▶ [REQUIREMENT]: Please write the data out once more, exactly as it is given.

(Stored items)
━━━━━━━━━━━━━━━━━━━━

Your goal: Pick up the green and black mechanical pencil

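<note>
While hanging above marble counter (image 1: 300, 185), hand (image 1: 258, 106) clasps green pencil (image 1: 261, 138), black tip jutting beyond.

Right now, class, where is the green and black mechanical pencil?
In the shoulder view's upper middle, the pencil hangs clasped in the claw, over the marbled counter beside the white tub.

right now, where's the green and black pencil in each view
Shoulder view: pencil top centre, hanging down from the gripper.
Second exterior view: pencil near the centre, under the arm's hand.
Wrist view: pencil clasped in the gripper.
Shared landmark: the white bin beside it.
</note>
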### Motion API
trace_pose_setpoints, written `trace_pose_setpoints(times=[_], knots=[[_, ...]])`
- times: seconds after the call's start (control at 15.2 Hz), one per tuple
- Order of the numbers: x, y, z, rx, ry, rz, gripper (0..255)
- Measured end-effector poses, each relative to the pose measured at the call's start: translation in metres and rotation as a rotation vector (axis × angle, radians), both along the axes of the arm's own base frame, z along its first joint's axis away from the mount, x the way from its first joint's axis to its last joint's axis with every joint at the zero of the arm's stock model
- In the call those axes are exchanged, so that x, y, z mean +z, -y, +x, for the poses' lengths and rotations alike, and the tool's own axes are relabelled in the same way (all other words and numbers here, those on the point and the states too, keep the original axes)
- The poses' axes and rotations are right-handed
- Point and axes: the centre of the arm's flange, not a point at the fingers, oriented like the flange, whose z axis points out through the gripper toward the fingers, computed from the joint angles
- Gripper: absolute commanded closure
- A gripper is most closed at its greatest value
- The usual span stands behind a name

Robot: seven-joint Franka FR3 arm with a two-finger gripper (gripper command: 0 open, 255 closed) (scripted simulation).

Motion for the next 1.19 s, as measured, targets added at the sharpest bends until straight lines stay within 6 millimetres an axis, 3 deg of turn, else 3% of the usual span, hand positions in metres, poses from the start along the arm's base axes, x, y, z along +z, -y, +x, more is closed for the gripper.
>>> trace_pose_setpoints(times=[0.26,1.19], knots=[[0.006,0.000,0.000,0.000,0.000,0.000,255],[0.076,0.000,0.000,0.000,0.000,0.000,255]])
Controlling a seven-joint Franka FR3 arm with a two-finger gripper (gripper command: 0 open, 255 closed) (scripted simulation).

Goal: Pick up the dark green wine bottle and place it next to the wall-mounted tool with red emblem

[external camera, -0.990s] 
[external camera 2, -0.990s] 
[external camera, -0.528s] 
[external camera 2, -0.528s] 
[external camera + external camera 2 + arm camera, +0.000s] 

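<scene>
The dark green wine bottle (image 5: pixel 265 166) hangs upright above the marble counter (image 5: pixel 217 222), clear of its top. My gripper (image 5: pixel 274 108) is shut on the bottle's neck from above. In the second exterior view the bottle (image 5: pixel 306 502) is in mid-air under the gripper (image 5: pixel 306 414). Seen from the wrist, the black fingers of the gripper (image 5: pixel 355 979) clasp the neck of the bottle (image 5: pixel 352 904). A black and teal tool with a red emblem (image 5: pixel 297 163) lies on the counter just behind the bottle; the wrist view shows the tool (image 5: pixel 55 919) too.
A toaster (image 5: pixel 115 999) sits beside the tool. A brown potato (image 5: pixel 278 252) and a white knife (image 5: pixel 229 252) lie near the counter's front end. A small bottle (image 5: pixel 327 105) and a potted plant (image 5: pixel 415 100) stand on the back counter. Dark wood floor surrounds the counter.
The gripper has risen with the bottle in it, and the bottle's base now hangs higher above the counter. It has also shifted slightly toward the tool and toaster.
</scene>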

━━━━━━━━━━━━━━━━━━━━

▶ [ANSWER SECTION]:
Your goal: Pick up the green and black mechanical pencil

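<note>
While hanging above marble counter (image 1: 300, 185), hand (image 1: 258, 106) clasps green pencil (image 1: 261, 138), black tip jutting beyond.

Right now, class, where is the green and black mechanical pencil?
In the shoulder view's upper middle, the pencil hangs clasped in the claw, over the marbled counter beside the white tub.

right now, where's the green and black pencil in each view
Shoulder view: pencil top centre, hanging down from the gripper.
Second exterior view: pencil near the centre, under the arm's hand.
Wrist view: pencil clasped in the gripper.
Shared landmark: the white bin beside it.
</note>
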### Motion API
trace_pose_setpoints, written `trace_pose_setpoints(times=[_], knots=[[_, ...]])`
- times: seconds after the call's start (control at 15.2 Hz), one per tuple
- Order of the numbers: x, y, z, rx, ry, rz, gripper (0..255)
- Measured end-effector poses, each relative to the pose measured at the call's start: translation in metres and rotation as a rotation vector (axis × angle, radians), both along the axes of the arm's own base frame, z along its first joint's axis away from the mount, x the way from its first joint's axis to its last joint's axis with every joint at the zero of the arm's stock model
- In the call those axes are exchanged, so that x, y, z mean +z, -y, +x, for the poses' lengths and rotations alike, and the tool's own axes are relabelled in the same way (all other words and numbers here, those on the point and the states too, keep the original axes)
- The poses' axes and rotations are right-handed
- Point and axes: the centre of the arm's flange, not a point at the fingers, oriented like the flange, whose z axis points out through the gripper toward the fingers, computed from the joint angles
- Gripper: absolute commanded closure
- A gripper is most closed at its greatest value
- The usual span stands behind a name

Robot: seven-joint Franka FR3 arm with a two-finger gripper (gripper command: 0 open, 255 closed) (scripted simulation).

Motion for the next 1.19 s, as measured, targets added at the sharpest bends until straight lines stay within 6 millimetres an axis, 3 deg of turn, else 3% of the usual span, hand positions in metres, poses from the start along the arm's base axes, x, y, z along +z, -y, +x, more is closed for the gripper.
>>> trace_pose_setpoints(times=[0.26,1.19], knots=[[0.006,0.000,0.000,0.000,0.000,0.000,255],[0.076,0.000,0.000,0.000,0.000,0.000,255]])
Controlling a seven-joint Franka FR3 arm with a two-finger gripper (gripper command: 0 open, 255 closed) (scripted simulation).

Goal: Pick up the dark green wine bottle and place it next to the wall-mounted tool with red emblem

[external camera, -0.990s] 
[external camera 2, -0.990s] 
[external camera, -0.528s] 
[external camera 2, -0.528s] 
[external camera + external camera 2 + arm camera, +0.000s] 

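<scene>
The dark green wine bottle (image 5: pixel 265 166) hangs upright above the marble counter (image 5: pixel 217 222), clear of its top. My gripper (image 5: pixel 274 108) is shut on the bottle's neck from above. In the second exterior view the bottle (image 5: pixel 306 502) is in mid-air under the gripper (image 5: pixel 306 414). Seen from the wrist, the black fingers of the gripper (image 5: pixel 355 979) clasp the neck of the bottle (image 5: pixel 352 904). A black and teal tool with a red emblem (image 5: pixel 297 163) lies on the counter just behind the bottle; the wrist view shows the tool (image 5: pixel 55 919) too.
A toaster (image 5: pixel 115 999) sits beside the tool. A brown potato (image 5: pixel 278 252) and a white knife (image 5: pixel 229 252) lie near the counter's front end. A small bottle (image 5: pixel 327 105) and a potted plant (image 5: pixel 415 100) stand on the back counter. Dark wood floor surrounds the counter.
The gripper has risen with the bottle in it, and the bottle's base now hangs higher above the counter. It has also shifted slightly toward the tool and toaster.
</scene>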

There is nothing more to the answer.